_Records for the task_.
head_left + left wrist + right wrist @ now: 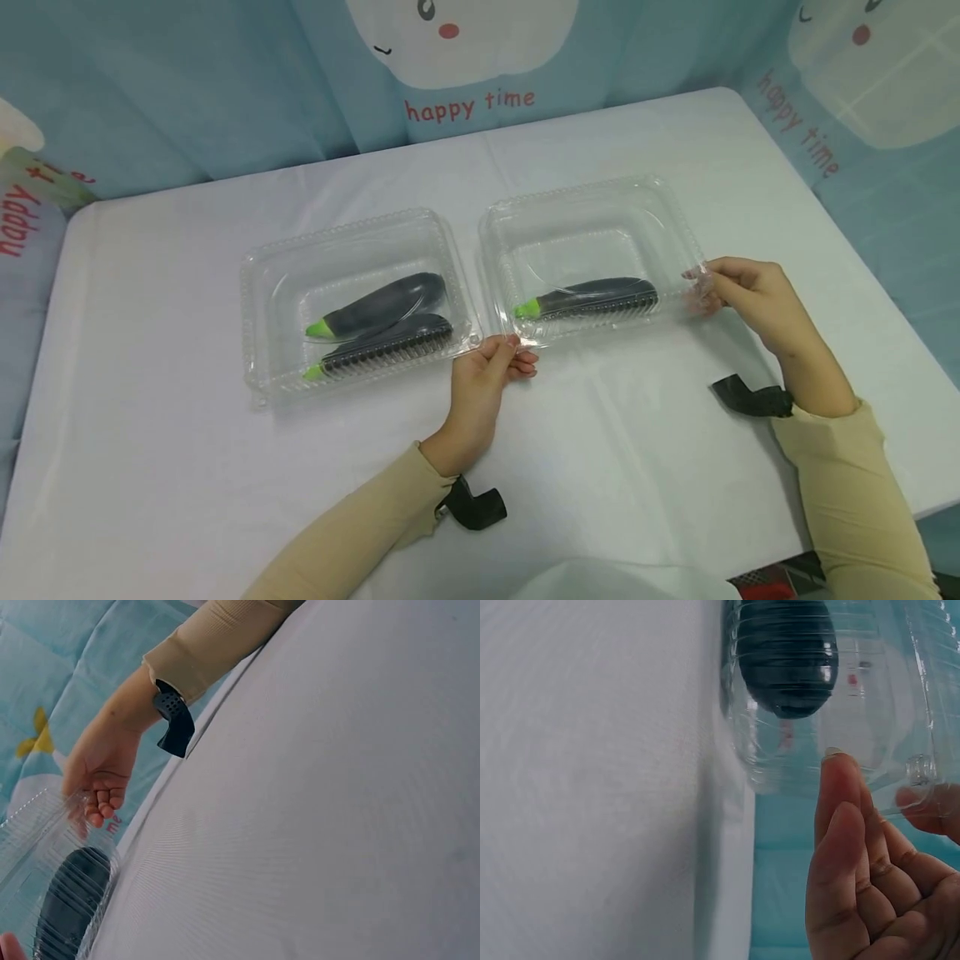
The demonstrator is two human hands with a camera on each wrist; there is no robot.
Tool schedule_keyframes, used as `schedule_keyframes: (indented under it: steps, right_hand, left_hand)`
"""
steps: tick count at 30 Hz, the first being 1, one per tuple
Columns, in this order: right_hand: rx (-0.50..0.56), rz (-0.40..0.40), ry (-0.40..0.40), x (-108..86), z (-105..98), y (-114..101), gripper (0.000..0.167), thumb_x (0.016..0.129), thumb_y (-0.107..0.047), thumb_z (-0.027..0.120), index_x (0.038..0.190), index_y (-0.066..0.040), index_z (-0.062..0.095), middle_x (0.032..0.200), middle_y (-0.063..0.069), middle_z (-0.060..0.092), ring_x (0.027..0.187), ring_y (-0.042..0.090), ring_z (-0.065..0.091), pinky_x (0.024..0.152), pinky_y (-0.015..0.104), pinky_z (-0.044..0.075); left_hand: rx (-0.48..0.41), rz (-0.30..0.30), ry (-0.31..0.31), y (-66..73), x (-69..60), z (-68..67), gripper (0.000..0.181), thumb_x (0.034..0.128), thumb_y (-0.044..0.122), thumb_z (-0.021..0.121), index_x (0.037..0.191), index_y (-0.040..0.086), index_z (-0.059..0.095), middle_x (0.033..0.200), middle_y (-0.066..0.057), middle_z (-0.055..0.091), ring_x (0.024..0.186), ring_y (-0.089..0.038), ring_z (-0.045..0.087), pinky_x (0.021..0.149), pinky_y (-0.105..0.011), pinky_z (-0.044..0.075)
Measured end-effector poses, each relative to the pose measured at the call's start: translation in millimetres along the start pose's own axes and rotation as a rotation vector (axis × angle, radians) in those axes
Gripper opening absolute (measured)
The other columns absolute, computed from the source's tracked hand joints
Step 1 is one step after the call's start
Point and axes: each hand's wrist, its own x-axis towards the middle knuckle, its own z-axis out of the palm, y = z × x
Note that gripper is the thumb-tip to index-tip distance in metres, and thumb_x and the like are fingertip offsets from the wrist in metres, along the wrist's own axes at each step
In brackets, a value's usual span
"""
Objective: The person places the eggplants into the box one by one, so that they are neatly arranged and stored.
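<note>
Two clear plastic boxes stand side by side on the table. In the left box (281, 292) lie two dark eggplants (386, 306) with bright green stem ends. The right box (570, 242) holds one eggplant (600, 293) along its near wall. My left hand (476, 396) pinches the right box at its near left corner, beside the left box's rim. My right hand (761, 304) pinches the near right corner of the same box. The right wrist view shows that hand's fingers (836, 847) at the clear corner, with the dark eggplant (787, 660) seen through the ribbed wall.
A white cloth (165, 450) covers the table. Light blue curtains (225, 75) with printed white figures hang along the back and sides. Black curved pieces (476, 507) stick out from both wrists. A red and dark object (772, 587) shows below the front edge.
</note>
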Motion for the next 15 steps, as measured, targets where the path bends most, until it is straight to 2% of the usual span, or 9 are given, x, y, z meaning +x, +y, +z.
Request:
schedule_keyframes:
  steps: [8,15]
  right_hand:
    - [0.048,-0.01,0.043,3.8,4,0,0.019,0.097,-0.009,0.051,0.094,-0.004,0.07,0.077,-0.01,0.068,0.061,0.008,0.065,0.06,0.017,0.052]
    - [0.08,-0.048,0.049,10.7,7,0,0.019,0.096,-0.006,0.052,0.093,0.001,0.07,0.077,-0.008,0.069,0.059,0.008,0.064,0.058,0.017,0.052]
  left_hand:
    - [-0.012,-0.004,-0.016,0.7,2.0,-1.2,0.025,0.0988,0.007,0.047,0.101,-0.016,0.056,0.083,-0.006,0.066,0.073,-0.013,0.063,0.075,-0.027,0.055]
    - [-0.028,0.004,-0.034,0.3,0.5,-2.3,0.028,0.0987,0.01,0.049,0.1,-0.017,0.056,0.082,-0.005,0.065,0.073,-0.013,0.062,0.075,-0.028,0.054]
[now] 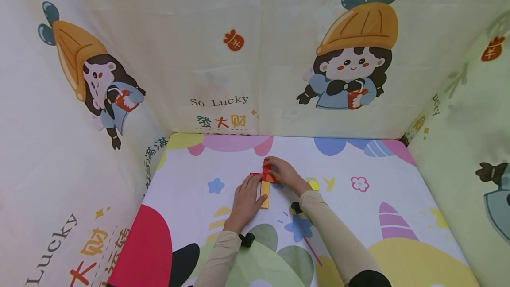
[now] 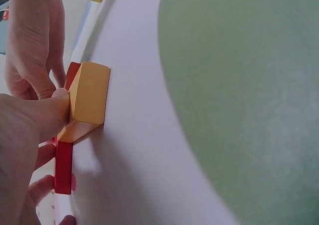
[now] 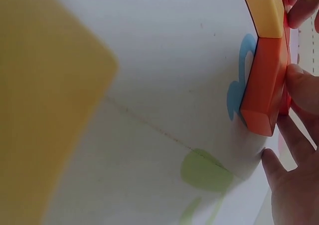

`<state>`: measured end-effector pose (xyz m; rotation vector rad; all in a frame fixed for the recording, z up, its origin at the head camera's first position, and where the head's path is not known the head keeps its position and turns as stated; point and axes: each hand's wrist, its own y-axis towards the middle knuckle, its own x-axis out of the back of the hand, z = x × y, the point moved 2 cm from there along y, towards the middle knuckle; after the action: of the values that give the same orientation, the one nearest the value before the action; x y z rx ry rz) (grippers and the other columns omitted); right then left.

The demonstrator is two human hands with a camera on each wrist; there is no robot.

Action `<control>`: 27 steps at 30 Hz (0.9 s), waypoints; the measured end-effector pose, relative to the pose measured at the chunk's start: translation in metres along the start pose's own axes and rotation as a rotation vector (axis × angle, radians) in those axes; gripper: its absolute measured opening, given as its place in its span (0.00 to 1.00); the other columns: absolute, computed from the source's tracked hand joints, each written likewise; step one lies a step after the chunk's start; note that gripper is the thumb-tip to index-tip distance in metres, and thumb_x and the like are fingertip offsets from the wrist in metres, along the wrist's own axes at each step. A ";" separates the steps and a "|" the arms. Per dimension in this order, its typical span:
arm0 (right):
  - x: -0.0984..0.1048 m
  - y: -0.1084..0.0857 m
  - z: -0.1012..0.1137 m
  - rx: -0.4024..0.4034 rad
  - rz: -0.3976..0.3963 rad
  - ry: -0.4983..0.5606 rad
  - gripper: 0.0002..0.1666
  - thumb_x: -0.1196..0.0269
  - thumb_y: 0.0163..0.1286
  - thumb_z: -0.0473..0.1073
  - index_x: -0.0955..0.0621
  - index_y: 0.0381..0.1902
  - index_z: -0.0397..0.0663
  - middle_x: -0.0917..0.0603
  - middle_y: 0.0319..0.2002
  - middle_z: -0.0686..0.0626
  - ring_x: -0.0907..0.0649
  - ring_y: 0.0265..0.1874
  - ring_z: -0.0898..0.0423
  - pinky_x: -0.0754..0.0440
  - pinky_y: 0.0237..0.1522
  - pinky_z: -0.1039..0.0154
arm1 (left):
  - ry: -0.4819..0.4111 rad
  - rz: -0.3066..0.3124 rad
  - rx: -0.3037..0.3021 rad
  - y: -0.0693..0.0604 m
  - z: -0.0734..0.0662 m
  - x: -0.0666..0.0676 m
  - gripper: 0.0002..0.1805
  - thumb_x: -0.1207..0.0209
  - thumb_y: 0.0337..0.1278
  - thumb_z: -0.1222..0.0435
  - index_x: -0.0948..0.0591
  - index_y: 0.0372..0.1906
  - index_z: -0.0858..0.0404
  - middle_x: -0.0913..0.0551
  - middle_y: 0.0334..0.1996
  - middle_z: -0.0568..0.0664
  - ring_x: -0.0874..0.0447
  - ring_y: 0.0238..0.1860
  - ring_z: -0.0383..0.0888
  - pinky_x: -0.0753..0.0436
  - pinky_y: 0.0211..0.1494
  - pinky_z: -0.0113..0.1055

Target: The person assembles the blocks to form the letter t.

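Four blocks are lying on the counter (image 1: 235, 163) in a cross-like cluster at the two hands. The yellow-orange block (image 1: 264, 188) is pointing toward the person, the left red block (image 2: 63, 167) is extending leftward, the far red block (image 1: 265, 168) is extending away, and the orange-red block (image 3: 264, 85) is projecting rightward. The left hand (image 1: 245, 196) is keeping its grip apart: the thumb is touching the side of the yellow-orange block while fingers are resting against the left red block. The grip of the right hand (image 1: 283, 174) appears to be clamping on the far red block, though overlapping fingers are partly hiding the contact.

Likely faults: (a) Because the left thumb and fingers are bearing on two separate blocks, unequal pressure could be turning the yellow-orange block out of line. (b) As no fastening is showing, any sideways drag at the right hand's release may be pulling the far red block off the cluster or catching the orange-red block. (c) Crowded fingers are covering the central joint, so a misfit there could be passing unnoticed. (d) A yellow block (image 1: 314, 185) is lying just beside the right sleeve (image 1: 338, 229); a careless withdrawal might be knocking it aside.
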<state>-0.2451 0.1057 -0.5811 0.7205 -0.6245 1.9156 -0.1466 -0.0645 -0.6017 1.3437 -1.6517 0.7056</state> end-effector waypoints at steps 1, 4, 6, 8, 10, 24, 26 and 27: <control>0.000 0.000 0.000 -0.005 0.003 0.005 0.21 0.35 0.75 0.39 0.18 0.64 0.52 0.27 0.76 0.46 0.32 0.79 0.43 0.33 0.78 0.42 | 0.001 0.003 0.001 0.000 0.000 0.000 0.40 0.35 0.69 0.49 0.37 0.79 0.53 0.32 0.78 0.48 0.40 0.81 0.52 0.29 0.74 0.60; 0.000 0.000 0.000 -0.005 0.007 0.008 0.21 0.35 0.75 0.39 0.18 0.64 0.52 0.27 0.76 0.46 0.32 0.79 0.43 0.34 0.78 0.42 | 0.021 0.021 0.002 0.001 0.001 -0.001 0.37 0.37 0.70 0.48 0.34 0.78 0.53 0.33 0.78 0.47 0.42 0.82 0.51 0.30 0.75 0.59; 0.000 0.000 0.001 0.002 0.004 0.007 0.20 0.35 0.75 0.38 0.18 0.63 0.51 0.27 0.76 0.46 0.32 0.79 0.43 0.34 0.79 0.42 | 0.036 0.024 -0.006 0.001 0.001 -0.001 0.35 0.37 0.70 0.47 0.32 0.77 0.54 0.33 0.78 0.47 0.41 0.81 0.52 0.30 0.74 0.59; 0.000 -0.001 0.002 0.007 -0.002 0.004 0.20 0.35 0.74 0.38 0.18 0.63 0.50 0.27 0.76 0.46 0.32 0.79 0.43 0.34 0.79 0.42 | 0.044 0.025 -0.010 0.001 0.000 0.000 0.34 0.38 0.71 0.47 0.30 0.75 0.54 0.32 0.78 0.47 0.41 0.81 0.52 0.29 0.74 0.59; -0.001 0.000 0.002 0.008 -0.008 -0.007 0.20 0.35 0.74 0.38 0.18 0.63 0.51 0.26 0.76 0.46 0.32 0.79 0.43 0.34 0.79 0.42 | 0.044 0.023 -0.014 0.000 0.000 0.002 0.33 0.38 0.71 0.47 0.28 0.74 0.54 0.32 0.78 0.48 0.41 0.81 0.52 0.29 0.73 0.59; -0.004 -0.001 0.000 0.026 -0.018 -0.036 0.20 0.35 0.75 0.39 0.19 0.64 0.51 0.27 0.76 0.45 0.31 0.78 0.43 0.33 0.78 0.43 | -0.042 0.002 0.040 0.000 0.000 0.004 0.42 0.33 0.67 0.48 0.36 0.78 0.57 0.31 0.77 0.53 0.37 0.79 0.53 0.30 0.74 0.59; -0.004 -0.001 -0.001 0.029 -0.020 -0.035 0.20 0.35 0.75 0.39 0.19 0.64 0.51 0.27 0.76 0.45 0.31 0.78 0.43 0.33 0.78 0.43 | -0.035 -0.001 0.037 0.000 0.000 0.004 0.40 0.33 0.67 0.48 0.34 0.77 0.59 0.31 0.76 0.54 0.36 0.78 0.53 0.29 0.73 0.59; -0.004 -0.001 -0.001 0.030 -0.021 -0.035 0.21 0.35 0.75 0.39 0.19 0.64 0.51 0.27 0.76 0.45 0.30 0.78 0.43 0.33 0.78 0.43 | -0.028 0.001 0.034 0.000 0.001 0.004 0.39 0.34 0.67 0.48 0.32 0.76 0.59 0.31 0.76 0.54 0.36 0.78 0.53 0.29 0.73 0.59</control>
<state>-0.2426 0.1045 -0.5841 0.7780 -0.6080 1.8999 -0.1470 -0.0670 -0.5982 1.3827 -1.6690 0.7215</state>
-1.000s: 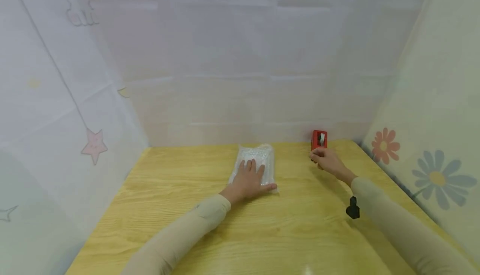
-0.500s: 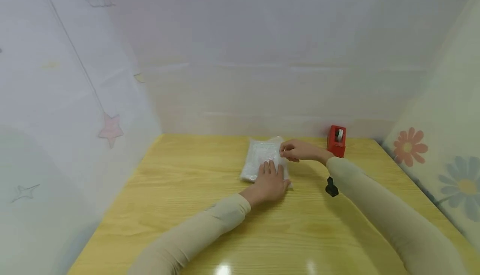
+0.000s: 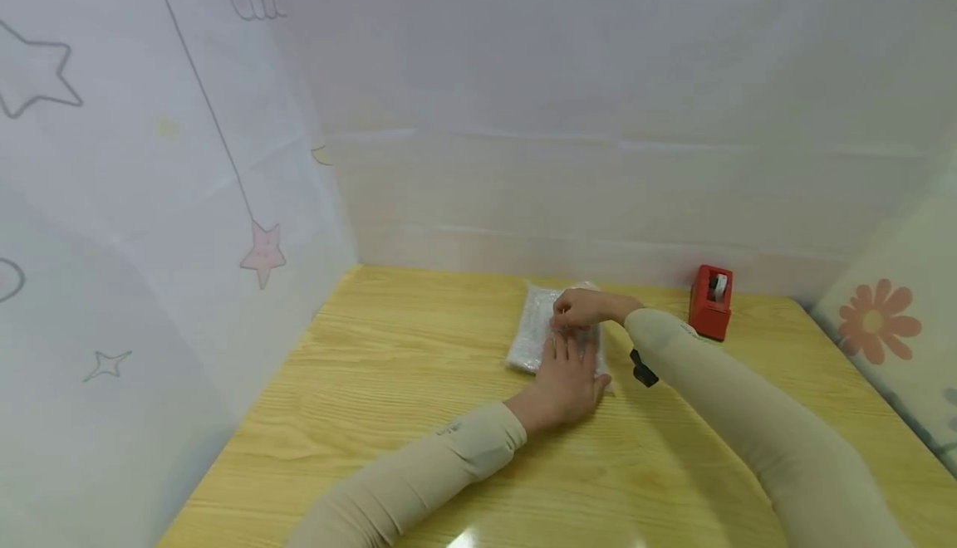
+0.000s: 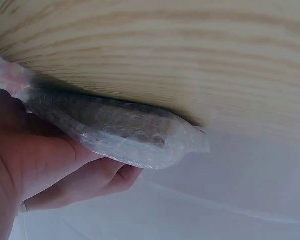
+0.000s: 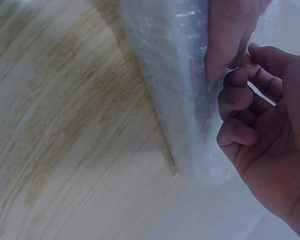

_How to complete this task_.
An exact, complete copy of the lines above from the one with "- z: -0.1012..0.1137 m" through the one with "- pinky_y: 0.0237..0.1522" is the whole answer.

_Task solution_.
  - z: -0.1012..0.1137 m
  - rx: -0.4024..0.4034 rad
  - rz: -0.3976..0.3963 rad
  - ry: -0.4983..0.5606 rad
  - gripper: 0.0002..0.1666
  - thumb_x: -0.1196..0.0269
  - thumb_y: 0.0163..0.1286
  - thumb_z: -0.0473..0.1073
  - index_x: -0.0955..0.0621
  - index_y: 0.0381..0.1902
  - index_z: -0.0397..0.0663
  - middle_x: -0.0917..0.0603
  - middle_y: 0.0319..0.2002
  - middle_z: -0.0686..0.0626
  - ring_x: -0.0907..0.0649
  - ring_y: 0.0265..0.1874
  - ring_z: -0.0898..0.0423
  - pinky_x: -0.0754..0.0440
  - pinky_y: 0.0237..0.1522

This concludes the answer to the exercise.